The issue of social media censorship has split supporters of free markets and private property, with beltway libertarians such as Robby Soave of Reason Magazine telling those outraged by Twitter’s actions to get over it essentially. In an article Soave published regarding the Jesse Kelly ban, Soave stated “Kelly hasn’t engaged in the kind of targeted harassment or direct advocacy of violence that should earn a rebuke from the platform. And if he has, Twitter should point it out. I say should, because this free service is not obligated to humor its conservative users’ desire for transparency and fairness, no matter how loudly they complain.”

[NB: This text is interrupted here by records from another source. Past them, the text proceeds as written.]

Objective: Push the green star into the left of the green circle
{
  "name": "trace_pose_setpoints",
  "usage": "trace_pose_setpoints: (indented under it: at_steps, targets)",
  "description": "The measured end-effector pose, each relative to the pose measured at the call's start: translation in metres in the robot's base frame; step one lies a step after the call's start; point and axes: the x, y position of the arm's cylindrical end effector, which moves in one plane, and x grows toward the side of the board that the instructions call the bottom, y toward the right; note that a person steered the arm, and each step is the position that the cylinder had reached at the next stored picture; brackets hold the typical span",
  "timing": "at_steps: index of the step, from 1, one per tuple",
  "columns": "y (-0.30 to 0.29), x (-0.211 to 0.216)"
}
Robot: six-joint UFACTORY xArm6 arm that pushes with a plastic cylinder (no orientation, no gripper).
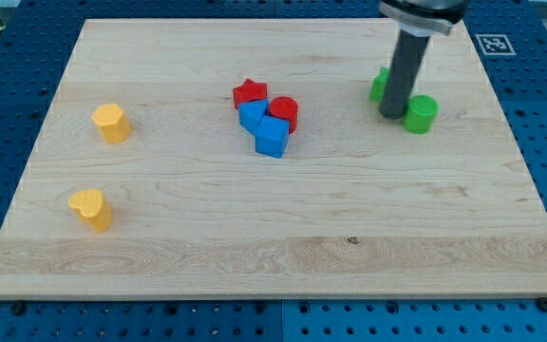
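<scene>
Far to the left of my tip (391, 116), two yellow blocks (111, 123) (91, 209) sit apart; nearer, a red star (249, 92), red cylinder (284, 112) and two blue blocks (252, 116) (272, 138) huddle. Green star (379, 84) peeks out just left behind my tip, green circle (421, 112) touching on its right. No claw: just a bare rod.

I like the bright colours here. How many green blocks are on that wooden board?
2. A green circle sits near the view's top right; another green block, partly hidden behind the dark rod, lies just to its left. My tip stands between them.
</scene>
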Motion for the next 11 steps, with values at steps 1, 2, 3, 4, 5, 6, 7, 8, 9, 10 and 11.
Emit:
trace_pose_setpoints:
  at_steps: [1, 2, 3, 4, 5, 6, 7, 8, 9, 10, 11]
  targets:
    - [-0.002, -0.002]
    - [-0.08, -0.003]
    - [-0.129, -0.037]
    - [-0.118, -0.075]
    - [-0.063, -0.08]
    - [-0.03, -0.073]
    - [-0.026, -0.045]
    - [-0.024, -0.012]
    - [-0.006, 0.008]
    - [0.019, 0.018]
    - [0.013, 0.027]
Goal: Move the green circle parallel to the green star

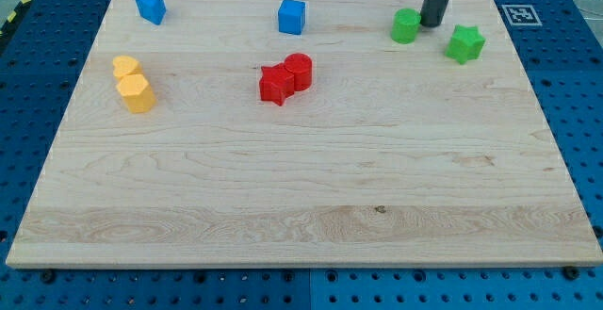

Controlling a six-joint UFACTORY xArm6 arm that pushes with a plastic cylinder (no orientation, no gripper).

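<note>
The green circle [406, 26] stands near the view's top right on the wooden board [301, 187]. The green star [464, 43] lies to its right and a little lower. My tip [432, 23] is down on the board between the two, right beside the green circle's right edge and up-left of the green star. The dark rod rises from it out of the view's top.
A blue block [150, 7] sits at the top left and a blue cube [292, 16] at the top middle. A red star [275, 85] touches a red cylinder [298, 70] at the centre. Two yellow blocks [135, 90] sit together at the left. A marker tag [520, 14] lies off the board's top right.
</note>
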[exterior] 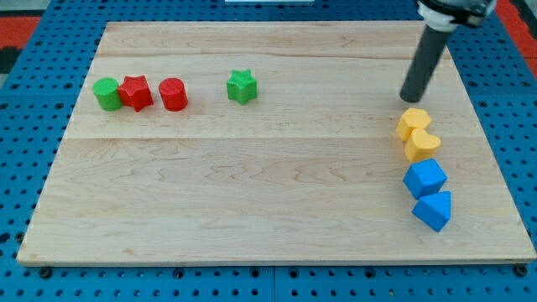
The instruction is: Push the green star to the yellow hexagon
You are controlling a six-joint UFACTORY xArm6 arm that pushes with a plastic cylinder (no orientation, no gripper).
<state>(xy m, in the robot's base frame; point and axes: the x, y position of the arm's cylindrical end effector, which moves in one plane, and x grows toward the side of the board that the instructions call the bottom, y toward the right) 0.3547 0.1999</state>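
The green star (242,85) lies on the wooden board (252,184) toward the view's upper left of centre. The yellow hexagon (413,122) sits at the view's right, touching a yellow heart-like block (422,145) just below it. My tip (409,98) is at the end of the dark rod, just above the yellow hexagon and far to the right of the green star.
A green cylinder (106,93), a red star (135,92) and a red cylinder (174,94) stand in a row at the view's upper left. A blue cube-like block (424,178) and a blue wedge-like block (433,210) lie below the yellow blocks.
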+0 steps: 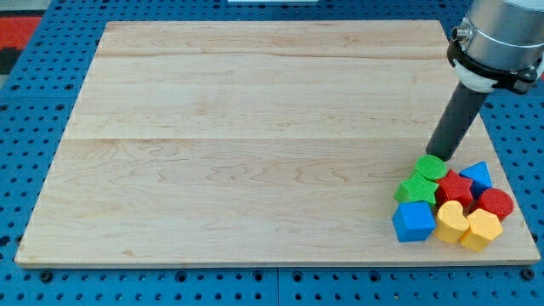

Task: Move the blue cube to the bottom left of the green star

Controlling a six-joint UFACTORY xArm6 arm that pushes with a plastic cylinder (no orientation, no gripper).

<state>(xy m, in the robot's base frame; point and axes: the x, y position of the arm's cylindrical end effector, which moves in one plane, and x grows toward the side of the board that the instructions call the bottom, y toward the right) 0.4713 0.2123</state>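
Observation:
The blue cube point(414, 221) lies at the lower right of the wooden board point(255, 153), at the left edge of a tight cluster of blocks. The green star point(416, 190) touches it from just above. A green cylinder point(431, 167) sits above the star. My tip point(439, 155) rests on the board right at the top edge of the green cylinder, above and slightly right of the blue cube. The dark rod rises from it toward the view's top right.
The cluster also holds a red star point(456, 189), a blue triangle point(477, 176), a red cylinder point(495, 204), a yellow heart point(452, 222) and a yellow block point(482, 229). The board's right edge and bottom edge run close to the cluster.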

others have taken the stance that the social media giants’ (Facebook included) control over the online social media market has placed them in the category of a virtual monopoly. While there are competitors out there, the social media giants have worked with Google, internet providers, and payment processors like PayPal to corner and control the market.

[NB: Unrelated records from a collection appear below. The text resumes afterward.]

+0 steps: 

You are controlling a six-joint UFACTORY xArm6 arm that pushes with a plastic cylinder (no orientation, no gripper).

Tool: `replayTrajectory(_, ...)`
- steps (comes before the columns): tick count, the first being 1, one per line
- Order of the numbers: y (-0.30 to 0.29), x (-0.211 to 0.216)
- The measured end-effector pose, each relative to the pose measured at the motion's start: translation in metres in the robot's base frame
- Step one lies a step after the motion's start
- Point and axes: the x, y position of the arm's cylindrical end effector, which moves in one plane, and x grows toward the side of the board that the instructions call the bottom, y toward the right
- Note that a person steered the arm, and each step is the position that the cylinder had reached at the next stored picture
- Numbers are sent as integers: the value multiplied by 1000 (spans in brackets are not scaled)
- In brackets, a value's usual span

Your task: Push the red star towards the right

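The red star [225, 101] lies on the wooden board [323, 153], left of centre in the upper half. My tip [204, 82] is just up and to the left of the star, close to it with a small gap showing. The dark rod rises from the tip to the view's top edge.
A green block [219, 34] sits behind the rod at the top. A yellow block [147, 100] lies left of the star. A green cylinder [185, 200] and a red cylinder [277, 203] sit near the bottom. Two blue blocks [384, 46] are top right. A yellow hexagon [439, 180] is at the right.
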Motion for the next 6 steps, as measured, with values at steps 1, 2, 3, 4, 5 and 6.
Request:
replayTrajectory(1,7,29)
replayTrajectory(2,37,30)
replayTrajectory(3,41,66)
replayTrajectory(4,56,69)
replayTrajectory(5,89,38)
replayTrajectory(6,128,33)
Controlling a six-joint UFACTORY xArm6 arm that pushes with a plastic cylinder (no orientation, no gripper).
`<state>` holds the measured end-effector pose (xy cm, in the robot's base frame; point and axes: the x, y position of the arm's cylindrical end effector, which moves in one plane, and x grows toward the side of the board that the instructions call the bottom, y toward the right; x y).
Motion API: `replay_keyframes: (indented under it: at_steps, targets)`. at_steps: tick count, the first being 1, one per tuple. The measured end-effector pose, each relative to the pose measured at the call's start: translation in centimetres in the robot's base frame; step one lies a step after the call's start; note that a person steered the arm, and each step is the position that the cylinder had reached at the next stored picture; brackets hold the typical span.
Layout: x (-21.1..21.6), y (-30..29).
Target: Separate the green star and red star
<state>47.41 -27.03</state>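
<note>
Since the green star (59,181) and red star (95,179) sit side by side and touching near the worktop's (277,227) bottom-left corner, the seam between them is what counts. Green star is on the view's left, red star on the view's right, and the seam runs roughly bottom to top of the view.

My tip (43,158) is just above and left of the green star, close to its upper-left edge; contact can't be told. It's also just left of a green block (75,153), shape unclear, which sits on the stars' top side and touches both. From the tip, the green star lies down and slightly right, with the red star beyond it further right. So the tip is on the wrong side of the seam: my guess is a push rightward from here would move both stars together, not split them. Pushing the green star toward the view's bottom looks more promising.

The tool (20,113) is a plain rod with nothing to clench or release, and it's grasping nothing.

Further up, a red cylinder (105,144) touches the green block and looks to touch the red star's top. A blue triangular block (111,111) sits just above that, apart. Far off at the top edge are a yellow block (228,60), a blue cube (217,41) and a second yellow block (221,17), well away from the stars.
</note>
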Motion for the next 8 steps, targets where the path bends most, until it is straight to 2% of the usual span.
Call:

Minds, a blockchain-based alternative social media network had its search results hidden by Google for an undetermined length of time, thus making it extremely difficult for potential users to find the site. The Twitter alternative known as Gab has had its own misfortune as being labeled a haven for the alt-right, and in recent months had its domain pulled and payment processing capabilities killed as well. Sites like Parlor popped up within the last month, but like its explicit conservative predecessors Codias and Freetalk 24, it acts as more of a protest platform and less of a competitor in the online social media market.
“Twitter I hope makes a correction,” Alexander said towards the conclusion of his Periscope live stream, going on to joke around saying “congratulations to all my enemies” who had previously tried to lock or suspend his account.